September 24, 2018 | ° F

On staying informed for appearances, being conscious

Midweek Crisis

What is the function of journalism? For journalists, it is (supposed to be) to expose the truth and inform citizens so they can make better decisions. And as Bill Kovach and Tom Rosenstiel put it in The Elements of Journalism, “the principles and purpose of journalism are defined by ... the function news plays in the lives of people.” 

Both journalists and consumers challenge these basic functions in an increasingly corporatized, sensationalist and spectacle-driven market. This is especially true regarding news coming from war and conflict zones. Technology is pushing photojournalism and multimedia to the forefront, and the effects of the constant flood of graphic information are overwhelmingly apparent. We’re used to hearing numbers of the dead every single day — three, seven, 25 people — it doesn’t make much of a difference if the rates aren’t considered alarming enough. No one thinks twice before sharing a video of a cop brutally beating a black man, or images of hundreds of dead bodies of Syrian migrants floating in the Mediterranean Sea. The value of a human life is impossible to measure through empirical news briefs or even, apparently, through vivid imagery. We have to go further and further to push the boundaries of what will catch attention on a purely superficial level, despite the fact that most of these images and videos are a blatant violation of people’s privacy and dignity. The humanity of marginalized minorities, refugees and victims of war across the world has become so detached from the individuals themselves that this apparently does not seem to be a problem.

Beyond the state of journalism itself is the issue of the way we consume it. Most professors, in addition to required textbooks, will also demand that students stay up to date with current events because it informs our entire education. This is absolutely true, but that should not be the main reason that you read the New York Times. What often ends up happening is that our hyperawareness manifests itself more in our casual conversations, less in our debates and even less in our actions. What is the point of being informed then, if it’s just for our own benefit? Media is meant to be more than just a commodity, it’s meant to be something that informs and motivates change. We’ve all probably read enough think pieces already about the state of journalism in the digital era, where one set of push notifications is enough to get us five different breaking news headlines from every corner of the world — none of which tell an actual story, but it’s enough to be informed.
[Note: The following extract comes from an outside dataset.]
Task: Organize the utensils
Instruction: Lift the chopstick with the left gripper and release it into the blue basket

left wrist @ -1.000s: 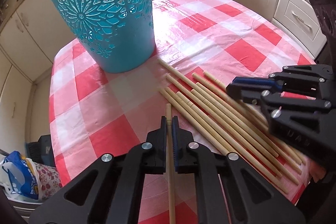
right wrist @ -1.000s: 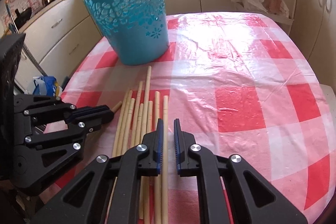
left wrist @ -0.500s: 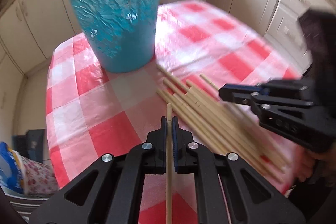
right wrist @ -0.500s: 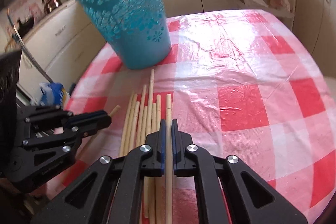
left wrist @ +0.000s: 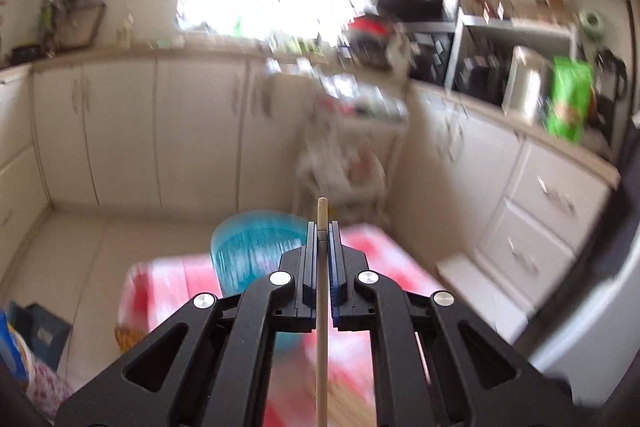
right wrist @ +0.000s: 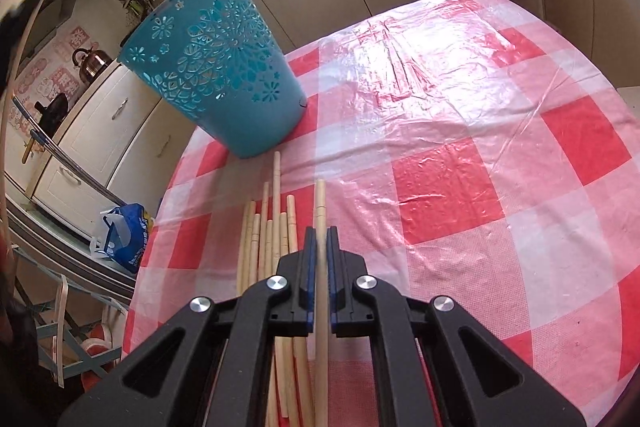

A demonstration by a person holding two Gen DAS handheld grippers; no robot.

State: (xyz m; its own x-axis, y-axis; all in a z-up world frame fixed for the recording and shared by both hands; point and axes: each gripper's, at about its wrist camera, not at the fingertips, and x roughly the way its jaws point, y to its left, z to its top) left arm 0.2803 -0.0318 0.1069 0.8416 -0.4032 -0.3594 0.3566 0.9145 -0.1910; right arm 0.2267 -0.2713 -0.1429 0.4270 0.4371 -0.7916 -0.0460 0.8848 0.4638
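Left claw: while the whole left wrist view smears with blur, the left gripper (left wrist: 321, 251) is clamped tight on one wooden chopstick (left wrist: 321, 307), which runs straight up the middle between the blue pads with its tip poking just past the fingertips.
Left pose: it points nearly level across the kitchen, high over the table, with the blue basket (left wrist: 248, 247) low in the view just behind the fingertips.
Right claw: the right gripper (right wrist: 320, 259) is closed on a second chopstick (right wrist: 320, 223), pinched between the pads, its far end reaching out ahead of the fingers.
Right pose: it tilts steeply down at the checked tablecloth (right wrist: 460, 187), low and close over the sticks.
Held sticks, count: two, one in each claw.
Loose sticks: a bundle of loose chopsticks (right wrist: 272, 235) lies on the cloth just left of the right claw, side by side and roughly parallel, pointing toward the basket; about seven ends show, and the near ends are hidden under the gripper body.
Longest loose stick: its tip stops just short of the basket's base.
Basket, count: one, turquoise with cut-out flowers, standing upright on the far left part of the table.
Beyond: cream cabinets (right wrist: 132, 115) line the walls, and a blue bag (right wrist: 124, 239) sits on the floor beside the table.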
The problem is our definition of being informed. Reading about foreign policy or being updated on every presidential candidate’s platforms and criticisms seems to be more about keeping up appearances in a pseudo-intellectual college environment than about being informed for any kind of active political decision making. This isn’t to say that a college environment is inherently pseudo-intellectual, but we’re always dangerously close to making it so.

Maybe this is just in my experience as a political science student, but the amount of pretentious banter that goes on in class while we’re waiting for the professor to show up is honestly extraordinary. Media consumption shouldn’t be so self-serving. Keeping up with current events, in and of itself, is really not a goal, and I frankly find it really difficult to believe that anyone actually enjoys being up to date with the news when every other headline is about pain and suffering. It’s exhausting to hear about new casualties in Syria every day. It’s nauseating to read article after article about every new technique ISIS is employing. And yet, we have practically embraced this culture of knowing about everything and calling out those who don’t — the outraged “Why is no one talking about this?” is a much more common question than “What are we doing about this?”
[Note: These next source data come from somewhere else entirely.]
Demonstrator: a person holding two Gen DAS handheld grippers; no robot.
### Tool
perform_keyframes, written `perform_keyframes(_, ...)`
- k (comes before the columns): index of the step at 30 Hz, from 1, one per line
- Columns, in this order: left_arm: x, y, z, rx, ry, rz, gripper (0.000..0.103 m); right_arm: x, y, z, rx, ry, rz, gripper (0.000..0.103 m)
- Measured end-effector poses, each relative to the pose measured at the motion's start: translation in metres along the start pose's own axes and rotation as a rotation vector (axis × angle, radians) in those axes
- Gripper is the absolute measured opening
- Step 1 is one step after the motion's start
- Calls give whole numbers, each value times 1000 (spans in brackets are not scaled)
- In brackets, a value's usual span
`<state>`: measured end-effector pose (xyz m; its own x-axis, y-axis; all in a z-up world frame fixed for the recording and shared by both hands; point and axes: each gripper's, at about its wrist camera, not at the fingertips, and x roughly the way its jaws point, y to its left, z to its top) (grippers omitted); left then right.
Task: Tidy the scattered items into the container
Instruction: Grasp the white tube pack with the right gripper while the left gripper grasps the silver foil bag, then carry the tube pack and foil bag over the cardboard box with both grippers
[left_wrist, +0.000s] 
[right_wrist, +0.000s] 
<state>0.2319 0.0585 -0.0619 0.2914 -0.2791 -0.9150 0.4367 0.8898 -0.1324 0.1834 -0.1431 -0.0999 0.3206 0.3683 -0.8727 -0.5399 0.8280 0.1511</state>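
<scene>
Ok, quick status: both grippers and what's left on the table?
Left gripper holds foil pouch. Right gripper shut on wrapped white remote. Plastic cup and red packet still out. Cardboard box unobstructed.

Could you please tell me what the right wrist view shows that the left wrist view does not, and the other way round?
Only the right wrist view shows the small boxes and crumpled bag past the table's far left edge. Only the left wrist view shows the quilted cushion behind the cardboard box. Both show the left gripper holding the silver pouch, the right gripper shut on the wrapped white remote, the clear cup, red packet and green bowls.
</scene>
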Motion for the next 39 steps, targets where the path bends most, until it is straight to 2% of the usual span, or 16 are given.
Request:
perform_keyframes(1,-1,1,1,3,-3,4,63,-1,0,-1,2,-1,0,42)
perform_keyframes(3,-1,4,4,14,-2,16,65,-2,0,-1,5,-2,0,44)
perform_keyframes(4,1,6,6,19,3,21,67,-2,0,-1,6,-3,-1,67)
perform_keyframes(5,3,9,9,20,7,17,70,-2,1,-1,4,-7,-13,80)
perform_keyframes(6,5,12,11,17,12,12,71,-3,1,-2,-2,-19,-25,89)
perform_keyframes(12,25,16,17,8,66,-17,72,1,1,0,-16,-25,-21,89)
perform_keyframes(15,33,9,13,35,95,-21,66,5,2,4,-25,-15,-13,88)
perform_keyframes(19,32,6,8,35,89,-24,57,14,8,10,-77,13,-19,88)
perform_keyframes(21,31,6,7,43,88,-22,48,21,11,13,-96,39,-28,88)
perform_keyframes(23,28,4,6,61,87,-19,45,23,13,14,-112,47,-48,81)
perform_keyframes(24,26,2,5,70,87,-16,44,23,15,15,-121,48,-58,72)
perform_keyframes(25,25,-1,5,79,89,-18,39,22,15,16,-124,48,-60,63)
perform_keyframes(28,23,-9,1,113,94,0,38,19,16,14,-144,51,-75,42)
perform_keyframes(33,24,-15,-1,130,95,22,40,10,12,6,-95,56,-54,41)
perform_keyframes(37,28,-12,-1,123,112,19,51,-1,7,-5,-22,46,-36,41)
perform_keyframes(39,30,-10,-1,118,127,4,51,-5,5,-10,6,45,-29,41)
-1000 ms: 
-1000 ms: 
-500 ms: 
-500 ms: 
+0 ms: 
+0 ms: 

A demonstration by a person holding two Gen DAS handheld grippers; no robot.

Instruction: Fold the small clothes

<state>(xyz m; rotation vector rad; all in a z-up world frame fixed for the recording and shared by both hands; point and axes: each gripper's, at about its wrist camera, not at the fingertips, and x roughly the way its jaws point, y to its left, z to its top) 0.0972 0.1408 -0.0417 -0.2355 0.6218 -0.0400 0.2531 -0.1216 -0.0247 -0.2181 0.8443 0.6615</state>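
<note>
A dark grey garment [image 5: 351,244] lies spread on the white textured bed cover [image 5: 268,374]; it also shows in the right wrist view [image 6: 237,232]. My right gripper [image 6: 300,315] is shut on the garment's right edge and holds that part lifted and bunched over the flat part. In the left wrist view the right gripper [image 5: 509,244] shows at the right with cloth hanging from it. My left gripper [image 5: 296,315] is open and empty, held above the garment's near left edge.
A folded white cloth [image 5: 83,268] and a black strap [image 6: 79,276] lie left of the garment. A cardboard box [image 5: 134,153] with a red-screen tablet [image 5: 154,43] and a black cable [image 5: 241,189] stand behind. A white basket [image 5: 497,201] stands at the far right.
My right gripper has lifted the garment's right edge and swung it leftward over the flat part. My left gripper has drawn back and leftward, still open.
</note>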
If the “function news plays in the lives of people” is essentially meaningless when it comes to civic responsibility and action, then what does that say about the principles of journalism? It’s no wonder that instead of working to expose the truth, mainstream media caters to an audience that is more interested in shock value — and it’s not just about what story is being covered in the news, it’s about how that story is being covered.
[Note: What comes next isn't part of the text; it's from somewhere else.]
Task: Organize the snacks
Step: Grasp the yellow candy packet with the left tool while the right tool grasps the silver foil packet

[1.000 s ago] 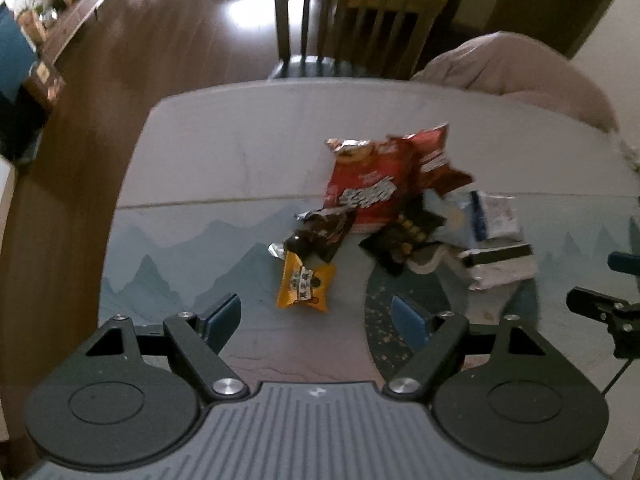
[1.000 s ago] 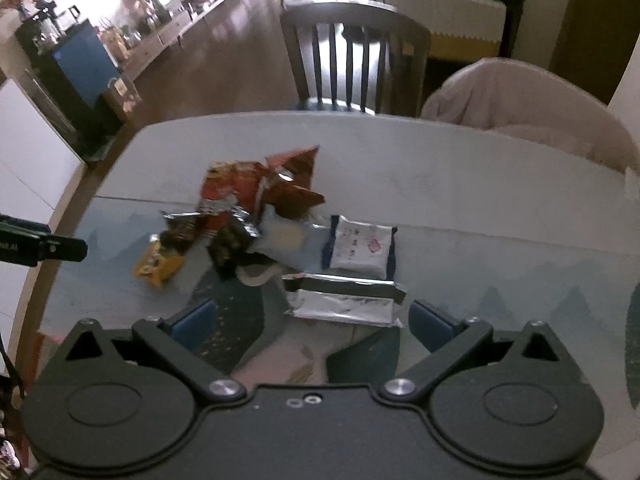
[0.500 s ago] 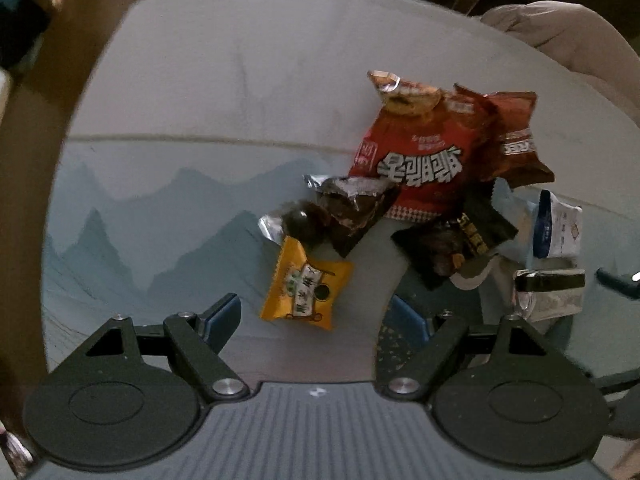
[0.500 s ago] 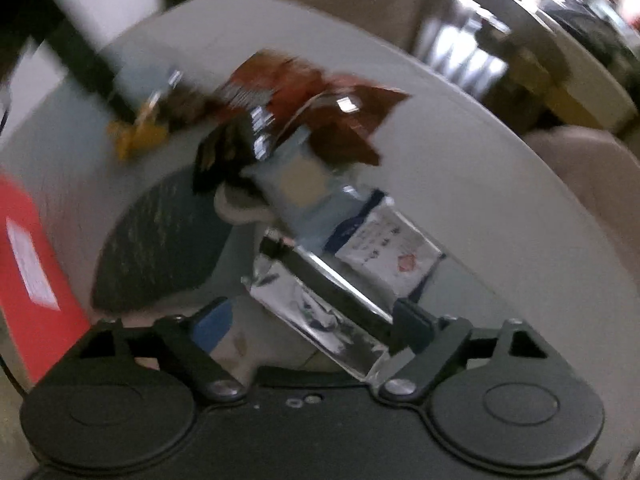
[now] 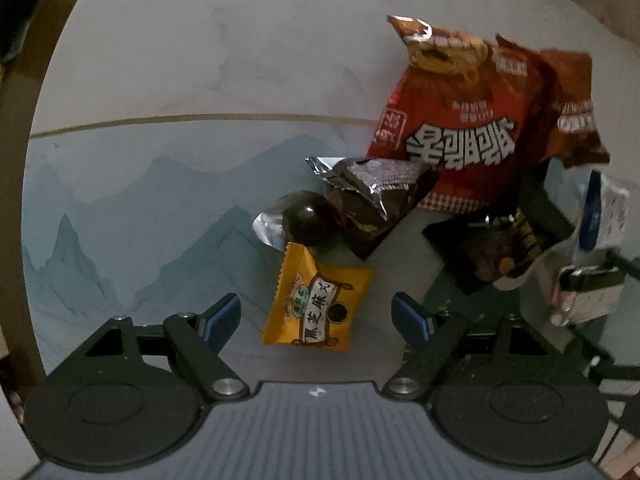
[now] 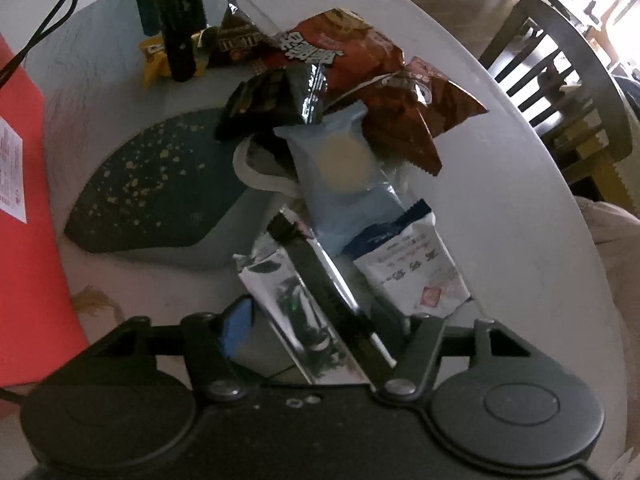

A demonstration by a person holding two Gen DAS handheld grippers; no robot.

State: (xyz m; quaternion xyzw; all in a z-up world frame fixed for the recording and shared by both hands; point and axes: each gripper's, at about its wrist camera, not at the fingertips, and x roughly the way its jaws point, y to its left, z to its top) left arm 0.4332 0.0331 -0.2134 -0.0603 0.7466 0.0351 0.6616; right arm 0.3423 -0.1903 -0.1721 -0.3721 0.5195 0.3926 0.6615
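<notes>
A pile of snack packets lies on the round table. My left gripper (image 5: 316, 314) is open, its fingers on either side of a yellow packet (image 5: 318, 302) that lies flat on the table. Behind it are a dark foil packet (image 5: 372, 200) and a big red bag (image 5: 460, 120). My right gripper (image 6: 320, 330) is open around a silver packet with a black stripe (image 6: 304, 304); the right finger is hidden behind the packet. A white-and-blue packet (image 6: 412, 264) and a light blue packet (image 6: 344, 176) lie just beyond. The left gripper also shows in the right wrist view (image 6: 176, 20), over the yellow packet (image 6: 154, 56).
A black packet (image 6: 276, 100) and a brown bag (image 6: 416, 116) sit mid-pile. A red object (image 6: 24, 220) stands at the left edge of the right wrist view. A wooden chair (image 6: 560, 68) is behind the table. The table edge (image 5: 48, 80) curves at left.
Both grippers moved forward and down toward the pile. The left now straddles the yellow packet; the right swung round and now straddles the silver packet.
</notes>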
The point is, don’t become informed for the sake of being informed. Make your consumption of the news worth something more than just a conversation piece. It might be cool in college to know about the world and be able to throw relevant references into conversations as needed, but it’s a lot harder to keep in mind that you’re doing this for more than just yourself. And even though we might be unemployed, broke college students, there are plenty of ways we can still do that (I guess this ended up being another one of those “get involved, freshmen!” advice pieces). Go out and vote. Apparently Rutgers is in the top 20 schools with the least politically active students, so let’s fix that — protest, join a campaign, write letters and op-eds or join a student organization about a cause you care about. Just remember that our privilege of being informed about one conflict or another comes at the expense of so many people, and the least we owe to them is to make a conscious effort to take action for their benefit as well.

Sabah Abbasi is a School of Arts and Sciences senior majoring in political science and public health with a minor in Arabic. Her column, “Midweek Crisis,” runs on alternate Wednesdays. She is the former Opinions Editor of The Daily Targum.